START SOURCE DATA
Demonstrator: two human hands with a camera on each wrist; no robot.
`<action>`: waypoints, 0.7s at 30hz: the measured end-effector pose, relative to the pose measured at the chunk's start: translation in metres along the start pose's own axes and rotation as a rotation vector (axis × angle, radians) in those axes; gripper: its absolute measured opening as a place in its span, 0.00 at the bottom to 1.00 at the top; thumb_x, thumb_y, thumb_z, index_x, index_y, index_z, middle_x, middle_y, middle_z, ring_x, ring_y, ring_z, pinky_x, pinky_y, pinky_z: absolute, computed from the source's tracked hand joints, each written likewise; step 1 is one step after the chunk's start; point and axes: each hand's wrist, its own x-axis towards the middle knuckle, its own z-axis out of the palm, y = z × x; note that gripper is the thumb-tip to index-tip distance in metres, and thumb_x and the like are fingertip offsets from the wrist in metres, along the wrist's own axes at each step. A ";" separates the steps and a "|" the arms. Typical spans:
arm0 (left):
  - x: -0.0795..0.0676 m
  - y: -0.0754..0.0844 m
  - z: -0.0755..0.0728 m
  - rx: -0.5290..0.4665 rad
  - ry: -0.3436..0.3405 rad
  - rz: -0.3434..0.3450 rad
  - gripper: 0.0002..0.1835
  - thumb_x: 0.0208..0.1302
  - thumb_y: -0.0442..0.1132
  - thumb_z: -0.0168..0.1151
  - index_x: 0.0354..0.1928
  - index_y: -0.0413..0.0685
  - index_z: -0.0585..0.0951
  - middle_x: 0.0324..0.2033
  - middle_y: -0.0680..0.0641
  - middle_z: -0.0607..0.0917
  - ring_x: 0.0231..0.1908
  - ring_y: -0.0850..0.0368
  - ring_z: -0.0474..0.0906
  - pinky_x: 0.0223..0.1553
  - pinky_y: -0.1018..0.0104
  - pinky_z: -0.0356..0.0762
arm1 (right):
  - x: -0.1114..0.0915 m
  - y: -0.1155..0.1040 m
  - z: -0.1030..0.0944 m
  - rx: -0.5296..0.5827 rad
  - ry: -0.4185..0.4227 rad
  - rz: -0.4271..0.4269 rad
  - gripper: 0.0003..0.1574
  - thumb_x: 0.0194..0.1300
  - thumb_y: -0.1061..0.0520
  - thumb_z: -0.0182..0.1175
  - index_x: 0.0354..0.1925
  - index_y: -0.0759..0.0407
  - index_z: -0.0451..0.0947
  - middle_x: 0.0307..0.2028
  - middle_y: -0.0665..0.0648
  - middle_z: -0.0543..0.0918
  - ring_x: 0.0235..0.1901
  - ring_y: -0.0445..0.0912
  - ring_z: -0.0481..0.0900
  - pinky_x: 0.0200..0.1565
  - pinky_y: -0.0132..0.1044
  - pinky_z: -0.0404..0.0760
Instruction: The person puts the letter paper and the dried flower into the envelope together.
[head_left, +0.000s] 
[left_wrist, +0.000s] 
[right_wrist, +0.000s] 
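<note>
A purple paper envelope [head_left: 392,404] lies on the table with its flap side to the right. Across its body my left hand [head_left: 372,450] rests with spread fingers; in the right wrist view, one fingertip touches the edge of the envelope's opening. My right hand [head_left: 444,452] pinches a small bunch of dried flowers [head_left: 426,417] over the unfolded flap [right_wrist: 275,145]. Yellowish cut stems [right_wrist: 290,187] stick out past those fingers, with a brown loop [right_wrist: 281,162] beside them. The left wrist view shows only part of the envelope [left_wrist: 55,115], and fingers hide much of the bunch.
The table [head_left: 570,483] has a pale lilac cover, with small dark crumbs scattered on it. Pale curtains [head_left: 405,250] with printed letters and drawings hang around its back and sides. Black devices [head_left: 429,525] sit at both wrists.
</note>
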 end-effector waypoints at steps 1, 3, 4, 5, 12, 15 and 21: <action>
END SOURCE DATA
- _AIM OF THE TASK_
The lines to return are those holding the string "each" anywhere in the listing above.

- _SOLUTION FOR THIS TASK_
Demonstrator: two human hands with a camera on each wrist; no robot.
`<action>`: waypoints, 0.7s at 30hz: the measured end-effector pose, relative to the pose measured at the chunk's start: translation in metres along the start pose's own axes and rotation as a rotation vector (axis × angle, radians) in those axes; gripper: its absolute measured opening as a place in its span, 0.00 at the bottom to 1.00 at the top; thumb_x, thumb_y, thumb_z, index_x, index_y, index_z, middle_x, middle_y, middle_z, ring_x, ring_y, ring_z, pinky_x, pinky_y, pinky_z: absolute, computed from the source's tracked hand joints, each written likewise; step 1 is one step after the chunk's start; point and axes: each hand's wrist, its own x-axis towards the middle knuckle, its own z-axis out of the palm, y = z × x; note that gripper is the thumb-tip to index-tip distance in metres, and thumb_x and the like are fingertip offsets from the wrist in metres, along the wrist's own axes at each step. A ";" separates the steps and a "|" the arms. Typical spans:

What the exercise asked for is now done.